There are two main parts to this particular post. The first is about keeping family traditions. I am definitely all for it, and teaching it to my girls. Believing in Santa, Celebrating New Year’s with 12 grapes and coins in your pocket, and all of that. With my own little family, I also like to start my own traditions. Admittedly I haven’t thought of very many yet, but I’m sure some will come to me soon.
Now the second part. My husband is a picky-eater (there’s a connection soon, I promise), and the food critic in the family. So to him, a good meal is when he has a Ratatouille moment. You know, that scene in the movie, when Anton Ego the feared restaurant critic had his flashback?
Well, put simply — that is what he expects of my cooking. Each meal should remind him of his home-cooked food growing up. Now to me, that is a high high high standard, as my in-laws are great at food and have been cooking for ages. I on the other hand, only learned 5 years ago when we got married, and frying pork chops correctly were a feat. And I don’t measure. Talk about compounding pressure to serve a good meal!
Anyway, he wants our kids to have those moments too and to grow up with his favorite meals — baked spaghetti and broken window in particular. I generally don’t have any traditional foods to eat, so I was amenable, albeit nervous. Mind you, it wasn’t just any kind that you buy at Goldilocks or Red Ribbon, but the one that his aunt would make; and only she would actually make it the way he liked it. So now that Sam was two and we were having a little celebration with her friends, he asked me — well, challenged is the better term — to make it “old style”.
My in-laws are the loveliest people in the world (and I sincerely mean that!), and my cousin-in-law and her mom did all they could virtually to ensure I succeeded, but I’d have to say I lost sleep thinking about how to get it “right” (Note: right = husband’s standards). I’m asked to try and re-create a tradition that is not one of my own family. It’s unknown territory, and any mistake or slight variation feels like — sacrilege! Remember, I’m no chef. Talk about pressure (I know now I have performance anxiety): to serve a typical family tradition meal, on my daughter’s 2nd birthday, for our friends who don’t normally eat typical Filipino food.

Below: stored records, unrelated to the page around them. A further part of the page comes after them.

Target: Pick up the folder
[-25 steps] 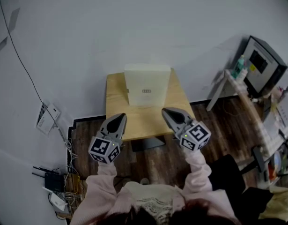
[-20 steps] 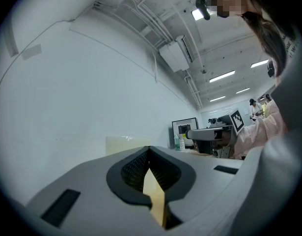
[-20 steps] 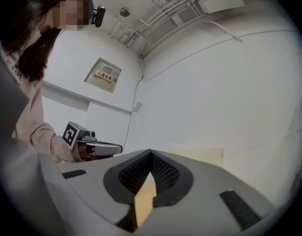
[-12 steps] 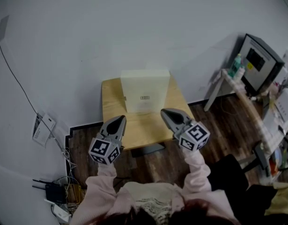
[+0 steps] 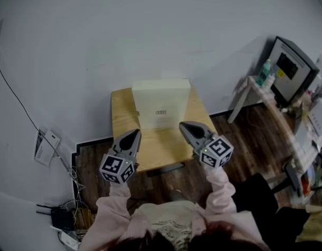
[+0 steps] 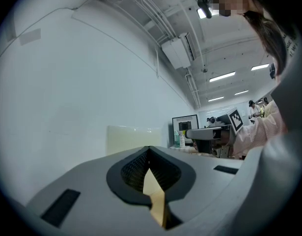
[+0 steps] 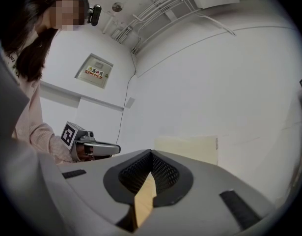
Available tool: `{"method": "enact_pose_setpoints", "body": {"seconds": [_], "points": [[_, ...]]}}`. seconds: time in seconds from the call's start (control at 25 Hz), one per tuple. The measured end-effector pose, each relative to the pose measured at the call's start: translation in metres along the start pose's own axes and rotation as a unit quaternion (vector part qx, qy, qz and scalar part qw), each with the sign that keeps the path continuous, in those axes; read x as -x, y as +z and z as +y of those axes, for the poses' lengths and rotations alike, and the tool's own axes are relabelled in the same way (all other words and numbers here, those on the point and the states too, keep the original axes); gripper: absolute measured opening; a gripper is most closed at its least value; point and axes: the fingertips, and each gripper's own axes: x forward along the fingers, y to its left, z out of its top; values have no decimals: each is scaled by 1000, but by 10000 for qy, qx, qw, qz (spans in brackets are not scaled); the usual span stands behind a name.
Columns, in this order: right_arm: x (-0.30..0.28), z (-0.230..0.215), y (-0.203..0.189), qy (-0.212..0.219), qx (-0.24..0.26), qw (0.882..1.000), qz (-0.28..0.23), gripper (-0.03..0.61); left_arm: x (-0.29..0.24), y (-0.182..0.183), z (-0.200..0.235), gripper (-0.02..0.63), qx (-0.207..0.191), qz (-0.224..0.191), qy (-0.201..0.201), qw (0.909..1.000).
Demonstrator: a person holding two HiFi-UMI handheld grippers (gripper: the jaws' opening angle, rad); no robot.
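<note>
Cream folder: stands upright on its lower edge at the far edge of the tabletop, broad face toward the person and back toward the white wall. Whether it leans on the wall or stands just off it cannot be told.
Wood tabletop: small and pushed up to the wall, carrying only the folder.
Left gripper: clenched, jaws pressed together with nothing between them. It is held level over the near left part of the tabletop, tip aimed at the wall.
Right gripper: clenched and empty too, level over the near right part of the tabletop, pointing the same way.
Direction: the folder lies ahead of both tips toward the far edge, in the lane between them, apart from each.
Long axis: it appears to run left to right along the far edge, across the line on which both grippers point. The thin upright sides face the left and right edges of the tabletop.
Nearer hand: roughly even, the right tip perhaps slightly closer.
Step, as judged: approach, with nothing grasped yet.
Coming move, as judged: the jaws must part first. The flat face offers no pinch, so the top edge or an upright side looks like the place to close on.
</note>
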Motion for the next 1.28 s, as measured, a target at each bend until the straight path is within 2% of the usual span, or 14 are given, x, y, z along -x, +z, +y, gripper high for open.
{"method": "enact_pose_setpoints", "body": {"seconds": [0.36, 0.92, 1.28], "points": [[-16, -40, -11, 49, -45, 9998, 213, 0, -30, -6, 20, 0, 160, 105, 164, 9997], [-22, -89, -26, 254, -265, 9979, 528, 0, -70, -24, 25, 1, 462, 371, 465, 9972], [-23, -111, -49, 137, -316, 9955, 878, 0, -75, -41, 35, 2, 580, 501, 711, 9945]]}}
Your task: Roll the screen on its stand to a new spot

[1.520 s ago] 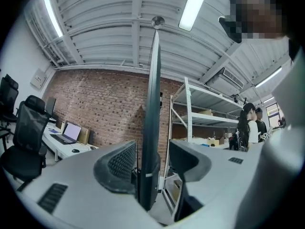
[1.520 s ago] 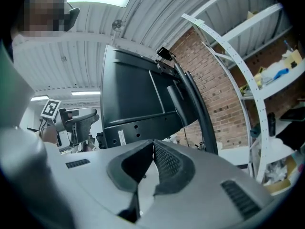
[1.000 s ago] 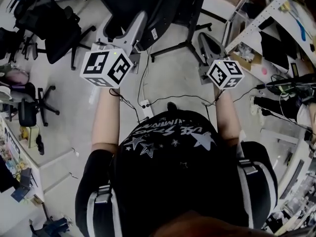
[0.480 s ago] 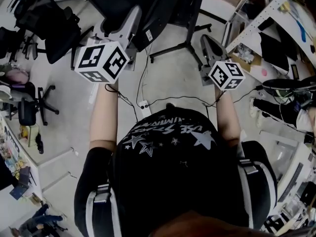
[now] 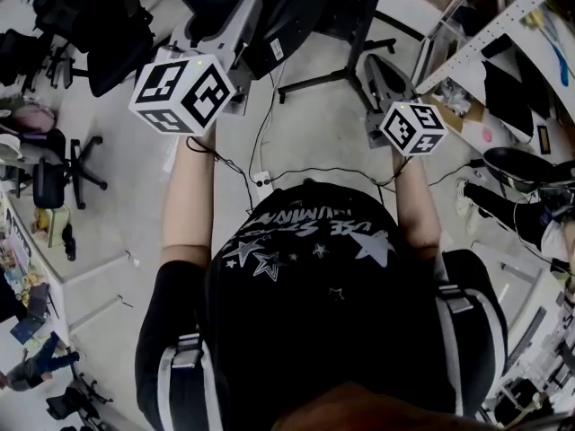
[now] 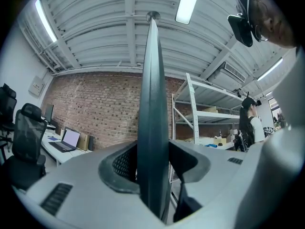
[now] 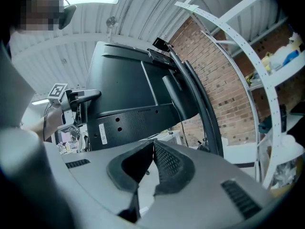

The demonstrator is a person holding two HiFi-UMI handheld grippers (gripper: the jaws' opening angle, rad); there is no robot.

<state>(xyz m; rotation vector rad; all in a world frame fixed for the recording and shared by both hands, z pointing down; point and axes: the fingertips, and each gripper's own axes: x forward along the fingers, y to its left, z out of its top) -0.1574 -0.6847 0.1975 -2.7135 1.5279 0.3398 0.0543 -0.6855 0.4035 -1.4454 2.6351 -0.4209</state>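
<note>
While its jaws close, the left gripper (image 6: 155,156) has the thin upright edge of the screen (image 6: 152,80) between its pads, a slight gap showing low on the right side. Right gripper (image 7: 151,149) is pressed together and empty, near the stand (image 5: 362,25). Screen stands on the floor (image 5: 314,133) ahead of the person (image 5: 314,312). White label (image 7: 101,128) on its back is too small to read.

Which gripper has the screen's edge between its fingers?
The left gripper: the edge of the screen stands between its fingers, which are closing. The right gripper has its fingers together on nothing, with the screen off ahead of it.
</note>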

Days later, I am alive and breathing normally. These are the finished products, and according to husband-the-food-critic, it does taste like his childhood memory birthday food (in spite of me adding my own little twists to it that he does not know of.)
Now it’s a matter of repeating it (successfully) year after year after year… if I can!
The Moral of the Story: Find a rat as cute (and clean) as Remy, and ask him to cook for you.